Swedenborg, Emanuel(1688–1772)
Emanuel Swedenborg, the scientist, biblical scholar, and mystic, was a member of a famous Swedish family of clergymen and scholars; his father was a prominent bishop and a prolific writer. Swedenborg studied the classics and Cartesian philosophy at Uppsala and became interested in mathematics and natural science. In 1710 he went abroad, spending most of the next five years in England, where he learned the Newtonian theories and developed a modern scientific outlook. After his return to Sweden in 1715, Swedenborg was appointed an assessor in the College of Mines by Charles XII. He held this office until 1747, when he resigned in order to devote his time to the interpretation of the Scriptures.
Philosophy of Nature
Swedenborg's many writings are characterized by great scholarship and by a fervent search for a synthesis of ancient wisdom and modern experience, empirical science, rationalistic philosophy, and Christian revelation.
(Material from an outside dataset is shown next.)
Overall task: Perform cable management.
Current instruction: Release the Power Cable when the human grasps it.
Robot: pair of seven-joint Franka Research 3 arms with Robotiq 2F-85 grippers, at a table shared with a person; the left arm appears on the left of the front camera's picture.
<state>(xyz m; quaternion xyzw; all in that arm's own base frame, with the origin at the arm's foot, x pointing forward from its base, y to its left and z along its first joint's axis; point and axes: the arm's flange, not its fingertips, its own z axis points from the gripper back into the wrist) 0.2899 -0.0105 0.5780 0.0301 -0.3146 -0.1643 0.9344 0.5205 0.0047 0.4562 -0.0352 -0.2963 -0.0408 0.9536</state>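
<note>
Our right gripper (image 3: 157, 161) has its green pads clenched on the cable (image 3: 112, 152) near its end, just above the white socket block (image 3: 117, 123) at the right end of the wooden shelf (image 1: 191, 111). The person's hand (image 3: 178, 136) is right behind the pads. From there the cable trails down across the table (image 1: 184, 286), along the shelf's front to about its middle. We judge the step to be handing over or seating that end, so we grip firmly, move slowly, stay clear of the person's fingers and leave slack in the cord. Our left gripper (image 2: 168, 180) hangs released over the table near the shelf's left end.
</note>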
After some minor treatises on geological and cosmological problems, he published his first important work in 1734, Opera Philosophica et Mineralia (3 vols., Dresden and Leipzig); the first part of this work, Principia Rerum Naturalium, contains his philosophy of nature. Here Swedenborg used the concept of the mathematical point, which he described as coming into existence by motion from the Infinite.